PROBLEM STATEMENT:
Below are some entries. Repeat exactly the lines from the one with "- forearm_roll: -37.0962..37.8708" through the one with "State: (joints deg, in", and only those.

Stored dataset items
- Opening Delimiter -

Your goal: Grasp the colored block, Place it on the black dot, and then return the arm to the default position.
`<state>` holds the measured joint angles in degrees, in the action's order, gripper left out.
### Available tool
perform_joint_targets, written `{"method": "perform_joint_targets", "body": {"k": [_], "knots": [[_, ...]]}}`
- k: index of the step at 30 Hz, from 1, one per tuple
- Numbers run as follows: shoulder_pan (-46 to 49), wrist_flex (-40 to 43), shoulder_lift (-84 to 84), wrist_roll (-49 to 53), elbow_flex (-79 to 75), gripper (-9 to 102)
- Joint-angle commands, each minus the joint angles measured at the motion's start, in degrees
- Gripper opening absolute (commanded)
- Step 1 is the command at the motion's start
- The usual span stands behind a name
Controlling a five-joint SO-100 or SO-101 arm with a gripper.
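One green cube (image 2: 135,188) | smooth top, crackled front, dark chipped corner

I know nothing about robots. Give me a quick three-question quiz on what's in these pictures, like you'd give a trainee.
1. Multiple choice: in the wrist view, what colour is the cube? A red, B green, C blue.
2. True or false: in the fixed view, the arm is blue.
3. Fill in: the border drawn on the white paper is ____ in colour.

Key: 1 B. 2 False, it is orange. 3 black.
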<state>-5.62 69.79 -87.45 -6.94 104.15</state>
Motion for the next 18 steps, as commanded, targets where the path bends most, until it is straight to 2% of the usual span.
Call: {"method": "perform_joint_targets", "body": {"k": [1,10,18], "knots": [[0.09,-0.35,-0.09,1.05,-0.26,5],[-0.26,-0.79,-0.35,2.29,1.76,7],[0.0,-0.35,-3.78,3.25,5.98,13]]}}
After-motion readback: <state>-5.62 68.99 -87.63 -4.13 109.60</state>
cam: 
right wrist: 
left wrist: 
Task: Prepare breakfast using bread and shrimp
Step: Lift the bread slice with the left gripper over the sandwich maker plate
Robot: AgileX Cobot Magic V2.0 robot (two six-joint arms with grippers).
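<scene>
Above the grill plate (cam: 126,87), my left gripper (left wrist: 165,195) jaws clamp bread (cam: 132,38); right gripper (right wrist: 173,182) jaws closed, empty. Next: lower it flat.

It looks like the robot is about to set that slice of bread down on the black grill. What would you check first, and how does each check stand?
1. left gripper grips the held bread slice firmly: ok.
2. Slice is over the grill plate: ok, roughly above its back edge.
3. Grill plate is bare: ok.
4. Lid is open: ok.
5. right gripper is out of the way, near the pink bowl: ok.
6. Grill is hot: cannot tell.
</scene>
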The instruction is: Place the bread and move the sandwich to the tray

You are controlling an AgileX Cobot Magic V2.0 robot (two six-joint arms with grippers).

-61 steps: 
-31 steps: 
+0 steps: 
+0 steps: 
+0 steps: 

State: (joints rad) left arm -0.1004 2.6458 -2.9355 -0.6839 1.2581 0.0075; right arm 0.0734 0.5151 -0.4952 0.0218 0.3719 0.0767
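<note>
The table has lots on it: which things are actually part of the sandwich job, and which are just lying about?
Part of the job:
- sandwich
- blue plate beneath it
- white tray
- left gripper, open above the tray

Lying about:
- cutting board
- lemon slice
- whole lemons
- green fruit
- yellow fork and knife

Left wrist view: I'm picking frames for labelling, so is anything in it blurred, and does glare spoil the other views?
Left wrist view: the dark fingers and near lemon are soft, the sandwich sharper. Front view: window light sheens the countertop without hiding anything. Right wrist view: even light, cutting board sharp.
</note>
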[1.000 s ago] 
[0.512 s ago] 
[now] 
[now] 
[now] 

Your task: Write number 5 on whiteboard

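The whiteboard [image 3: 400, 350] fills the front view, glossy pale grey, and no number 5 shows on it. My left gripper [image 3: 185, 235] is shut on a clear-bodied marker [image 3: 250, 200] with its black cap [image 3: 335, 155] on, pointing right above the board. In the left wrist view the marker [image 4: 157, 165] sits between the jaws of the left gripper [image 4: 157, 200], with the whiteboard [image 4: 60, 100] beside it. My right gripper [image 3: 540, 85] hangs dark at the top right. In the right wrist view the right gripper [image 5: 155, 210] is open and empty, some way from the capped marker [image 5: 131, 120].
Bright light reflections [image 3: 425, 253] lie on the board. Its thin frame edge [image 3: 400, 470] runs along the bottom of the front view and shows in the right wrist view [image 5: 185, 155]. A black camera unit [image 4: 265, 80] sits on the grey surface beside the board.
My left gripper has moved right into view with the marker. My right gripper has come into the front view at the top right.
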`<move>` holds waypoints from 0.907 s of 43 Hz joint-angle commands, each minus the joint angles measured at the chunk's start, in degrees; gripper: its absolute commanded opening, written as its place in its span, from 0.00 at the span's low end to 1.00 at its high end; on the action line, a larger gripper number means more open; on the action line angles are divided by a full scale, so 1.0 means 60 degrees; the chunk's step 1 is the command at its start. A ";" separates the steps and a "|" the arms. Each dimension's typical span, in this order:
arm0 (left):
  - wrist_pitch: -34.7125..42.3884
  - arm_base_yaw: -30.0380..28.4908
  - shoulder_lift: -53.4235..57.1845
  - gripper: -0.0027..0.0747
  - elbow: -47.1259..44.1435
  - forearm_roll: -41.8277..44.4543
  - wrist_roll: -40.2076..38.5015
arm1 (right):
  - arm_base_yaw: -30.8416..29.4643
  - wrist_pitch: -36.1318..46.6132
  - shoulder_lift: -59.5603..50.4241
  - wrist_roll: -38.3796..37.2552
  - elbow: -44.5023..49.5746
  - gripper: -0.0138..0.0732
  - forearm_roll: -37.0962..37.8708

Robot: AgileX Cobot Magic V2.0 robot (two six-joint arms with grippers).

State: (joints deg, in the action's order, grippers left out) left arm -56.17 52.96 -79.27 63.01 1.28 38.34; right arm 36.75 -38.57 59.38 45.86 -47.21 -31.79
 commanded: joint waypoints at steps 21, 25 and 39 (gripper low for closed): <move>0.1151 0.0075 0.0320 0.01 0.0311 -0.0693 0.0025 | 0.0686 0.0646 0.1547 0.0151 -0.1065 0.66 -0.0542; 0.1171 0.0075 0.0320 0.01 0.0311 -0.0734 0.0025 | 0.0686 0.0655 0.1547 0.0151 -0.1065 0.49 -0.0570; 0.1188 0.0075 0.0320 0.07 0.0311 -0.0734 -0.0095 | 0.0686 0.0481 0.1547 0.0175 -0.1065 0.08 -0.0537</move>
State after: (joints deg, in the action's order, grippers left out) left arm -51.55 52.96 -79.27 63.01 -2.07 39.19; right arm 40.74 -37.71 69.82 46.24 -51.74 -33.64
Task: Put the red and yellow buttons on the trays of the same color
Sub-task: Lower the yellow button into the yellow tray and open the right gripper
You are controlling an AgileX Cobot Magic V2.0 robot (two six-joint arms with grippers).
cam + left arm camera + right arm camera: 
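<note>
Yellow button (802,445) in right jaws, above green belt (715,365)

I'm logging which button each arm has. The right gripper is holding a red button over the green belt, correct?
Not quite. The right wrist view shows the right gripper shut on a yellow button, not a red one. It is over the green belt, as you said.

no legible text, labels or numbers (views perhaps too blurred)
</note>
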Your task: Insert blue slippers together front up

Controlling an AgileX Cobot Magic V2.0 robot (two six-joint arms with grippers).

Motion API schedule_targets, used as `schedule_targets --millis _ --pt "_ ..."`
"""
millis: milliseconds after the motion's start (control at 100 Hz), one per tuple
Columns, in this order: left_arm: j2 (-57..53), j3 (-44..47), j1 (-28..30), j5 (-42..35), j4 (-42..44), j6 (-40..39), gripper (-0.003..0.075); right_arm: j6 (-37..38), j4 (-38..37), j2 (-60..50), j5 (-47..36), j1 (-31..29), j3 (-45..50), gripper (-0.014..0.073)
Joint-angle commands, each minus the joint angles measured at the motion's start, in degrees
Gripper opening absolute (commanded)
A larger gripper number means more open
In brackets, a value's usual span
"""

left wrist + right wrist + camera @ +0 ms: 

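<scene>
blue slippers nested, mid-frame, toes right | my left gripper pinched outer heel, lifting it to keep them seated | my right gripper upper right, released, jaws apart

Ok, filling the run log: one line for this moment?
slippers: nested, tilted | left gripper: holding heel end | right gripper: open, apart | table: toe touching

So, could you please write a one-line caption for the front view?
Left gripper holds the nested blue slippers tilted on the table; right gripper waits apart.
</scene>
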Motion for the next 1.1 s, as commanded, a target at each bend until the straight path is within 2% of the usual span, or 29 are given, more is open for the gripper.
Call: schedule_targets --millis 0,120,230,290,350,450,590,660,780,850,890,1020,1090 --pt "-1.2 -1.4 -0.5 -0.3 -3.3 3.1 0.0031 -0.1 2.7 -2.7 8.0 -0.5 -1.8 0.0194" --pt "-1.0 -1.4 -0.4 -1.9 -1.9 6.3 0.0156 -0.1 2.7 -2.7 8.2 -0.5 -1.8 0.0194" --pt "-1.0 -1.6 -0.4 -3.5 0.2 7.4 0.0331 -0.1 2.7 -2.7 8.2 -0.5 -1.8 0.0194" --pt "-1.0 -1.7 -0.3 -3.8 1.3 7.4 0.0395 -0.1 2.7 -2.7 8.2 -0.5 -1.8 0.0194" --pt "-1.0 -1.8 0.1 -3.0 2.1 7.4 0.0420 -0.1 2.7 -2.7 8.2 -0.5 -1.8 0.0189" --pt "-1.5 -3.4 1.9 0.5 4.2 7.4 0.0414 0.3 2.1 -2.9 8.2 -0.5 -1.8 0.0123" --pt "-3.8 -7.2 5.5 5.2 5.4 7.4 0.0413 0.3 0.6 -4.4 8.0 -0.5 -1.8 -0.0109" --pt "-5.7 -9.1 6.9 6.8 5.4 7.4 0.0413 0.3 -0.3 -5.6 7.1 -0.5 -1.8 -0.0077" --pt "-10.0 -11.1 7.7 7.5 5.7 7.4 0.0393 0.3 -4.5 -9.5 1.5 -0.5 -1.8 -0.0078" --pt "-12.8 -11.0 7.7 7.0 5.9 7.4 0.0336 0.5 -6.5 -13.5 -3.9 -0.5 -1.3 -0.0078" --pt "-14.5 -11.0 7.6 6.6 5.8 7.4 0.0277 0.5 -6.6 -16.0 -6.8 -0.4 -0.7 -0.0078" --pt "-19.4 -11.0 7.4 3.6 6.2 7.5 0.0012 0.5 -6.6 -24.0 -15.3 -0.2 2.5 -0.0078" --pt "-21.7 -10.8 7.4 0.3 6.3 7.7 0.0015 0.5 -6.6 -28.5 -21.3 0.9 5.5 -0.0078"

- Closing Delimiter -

RESPONSE TO THE TASK:
  - forearm_roll: -37.0962..37.8708

Robot: AgileX Cobot Magic V2.0 robot (two six-joint arms with grippers).

State: (joints deg, in the action's order, grippers left out) left arm -56.17 52.96 -79.27 63.01 1.28 38.34; right arm 36.75 -38.57 59.38 45.86 -47.21 -31.79

Nothing else is part of this output.